I have prayer flags along the roof line on the upstairs porch that I see out of my bedroom window.  I was noticing them one day, and remembered the stash of worn prayer flags that I have in a trunk in my studio.  I've had prayer flags constantly up at every house that I've lived in for the past 7 years or so.  When the colors get really faded I replace them, and have been keeping the faded flags for an art quilt of some nature.  The current ones on my porch are the first ones that I have had actually disintegrate, the threads dispersing prayers on the wind.  So I decided that I would use a flag as the base layer for my postcard quilt. 



I started thinking about other spiritual depth and discovery associations, and came up with the idea of the skeletal leaf, the hills, and the spiral.  I dug through my stash to find evocative fabrics, working with the theme of this deep and creative blue.  I've been doing dreamwork and analysis the last few months as well, and am working with images of vibrant red and deep electric blue dragons and lizzards from a series of dreams.  So I figured I would explore within that blue color palate...   The diagonal strips are from an old pair of thai fisherman's pants that were made from recycled saris, the purple and gold brocade is from a bag of scraps I picked up somewhere, as is the middle hill.  The patterned cotton cloth is from my stash :-)  I used a bit of a variegated novelty yarn from a prior weaving project as a bit of trim and glitter.
 





I was so pleased with myself for figuring out how to free-motion embroider on my vintage sewing machine (see below), and I quilted the layers together with a variegated sewing thread.  You can just barely see where I free-motion embroidered "Discover" in the center of the quilt.  And then on top of the hills, there's a shape that reminds me of the red rock formations of Navajo land.  It was a happy accident, as it came from sewing under and between the writing spaces on the back...  But is very fitting and appropriate and really felt like it finished the peice...

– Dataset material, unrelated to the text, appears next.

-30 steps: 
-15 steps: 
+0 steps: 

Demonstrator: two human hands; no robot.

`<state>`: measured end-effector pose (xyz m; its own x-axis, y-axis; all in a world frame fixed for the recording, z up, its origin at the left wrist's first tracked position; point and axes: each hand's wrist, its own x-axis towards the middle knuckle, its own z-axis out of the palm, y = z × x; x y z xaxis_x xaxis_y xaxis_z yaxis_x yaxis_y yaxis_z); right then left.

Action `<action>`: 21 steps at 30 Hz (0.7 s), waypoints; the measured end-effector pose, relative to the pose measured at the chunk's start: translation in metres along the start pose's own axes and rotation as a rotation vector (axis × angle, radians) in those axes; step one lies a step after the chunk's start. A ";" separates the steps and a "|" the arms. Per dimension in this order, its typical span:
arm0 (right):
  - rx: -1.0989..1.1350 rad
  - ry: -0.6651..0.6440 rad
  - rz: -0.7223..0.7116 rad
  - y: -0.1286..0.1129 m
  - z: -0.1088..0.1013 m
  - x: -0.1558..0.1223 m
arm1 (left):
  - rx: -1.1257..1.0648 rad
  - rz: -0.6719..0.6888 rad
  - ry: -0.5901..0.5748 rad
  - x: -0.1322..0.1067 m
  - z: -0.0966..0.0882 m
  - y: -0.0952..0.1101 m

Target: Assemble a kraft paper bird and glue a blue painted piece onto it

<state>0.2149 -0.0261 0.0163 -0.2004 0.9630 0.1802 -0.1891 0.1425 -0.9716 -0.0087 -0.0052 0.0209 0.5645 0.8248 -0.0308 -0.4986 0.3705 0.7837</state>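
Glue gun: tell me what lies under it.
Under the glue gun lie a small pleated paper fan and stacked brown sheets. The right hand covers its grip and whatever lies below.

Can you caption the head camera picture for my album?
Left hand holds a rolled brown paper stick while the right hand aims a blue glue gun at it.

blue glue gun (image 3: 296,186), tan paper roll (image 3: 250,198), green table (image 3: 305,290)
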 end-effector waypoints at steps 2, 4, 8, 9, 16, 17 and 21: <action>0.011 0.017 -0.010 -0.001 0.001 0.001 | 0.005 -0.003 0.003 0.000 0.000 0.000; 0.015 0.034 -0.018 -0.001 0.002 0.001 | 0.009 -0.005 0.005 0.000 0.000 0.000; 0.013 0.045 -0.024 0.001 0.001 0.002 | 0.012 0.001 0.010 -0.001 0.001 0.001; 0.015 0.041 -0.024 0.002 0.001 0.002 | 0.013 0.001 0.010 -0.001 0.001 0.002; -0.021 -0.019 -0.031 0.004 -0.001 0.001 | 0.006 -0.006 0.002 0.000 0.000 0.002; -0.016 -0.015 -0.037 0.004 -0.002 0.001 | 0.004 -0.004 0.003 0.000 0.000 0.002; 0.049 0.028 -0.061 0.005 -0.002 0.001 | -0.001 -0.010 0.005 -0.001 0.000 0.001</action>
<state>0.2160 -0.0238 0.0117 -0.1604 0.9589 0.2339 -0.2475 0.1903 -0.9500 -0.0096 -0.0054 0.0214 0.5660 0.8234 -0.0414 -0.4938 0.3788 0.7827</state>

I feel like I've discovered a whole new medium, and am really looking forward to exploring what I can do with cloth and thread...  and embroidery. 



 
I was more than a week late with sending out my postcard, so I mailed it with some Alaskan goodness to my swap pal in Australia....
 
 
 
 
 
And just for a bit of shameless bragging, I would like to call your attention to this lovely vintage Sears sewing machine that has served me for a a few years now.   I found her (for free!) at the transfer site.  And, her gears are all real metal, not plastic!

1 comment:

  1. Mmmmmm... Nice interleavings of several creations: a layer cake of ideas!